# **Wondering Who All Is Fishing The New Great Lakes Largemouth Series?**



## perfcetion (May 3, 2006)

Myself and Hookerz Tackle Co-Owner Ben are kicking around the idea of trying out this new series.. I know they have around 10 or so pre-signed but wondered how many more will show up day of..

Be nice to see a 25+ boat field turn out and make it a decent little pot to split up..

Anyone that has fished the Harbors or Bay knows there are plenty of fish to be caught.. However getting that kicker fish is the issue..

Me and my 12 year old went up with a buddy Saturday to help him look around for this event.. We caught an easy 75+ fish and was off the water at 1115... Grant it alot of them were under the 14" length limit but stil was plenty of 15-17" fish in the mix..


----------



## FISHIN216 (Mar 18, 2009)

Where are these tourneys going to.be?

_OutdoorHub Mobile, the information engine of the outdoors_


----------



## perfcetion (May 3, 2006)

@ divisions.. One is going out of West Harbor and other is out of Detroit @ Elizabeth Park I think..
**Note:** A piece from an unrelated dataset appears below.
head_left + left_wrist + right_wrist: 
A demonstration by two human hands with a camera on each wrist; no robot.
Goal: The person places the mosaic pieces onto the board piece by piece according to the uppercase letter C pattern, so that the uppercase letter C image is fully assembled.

Website is www.greatlakeslargemouthseries.com I think as well.. if not google it and it will show up..


----------



## alumking (Feb 27, 2006)

I will be there eventually. Unfortunately I have a tournament this weekend but the proposition of catching upwards of 100 fish a day sounds appealing!!!!!!


----------



## hopin to cash (Sep 14, 2010)

may travel 3 hours will there be at least 20 boats?


----------



## FISHIN216 (Mar 18, 2009)

Let me know when you guys come east....cleveland


hopin to cash said:


> may travel 3 hours will there be at least 20 boats?




_OutdoorHub Mobile, the information engine of the outdoors_


----------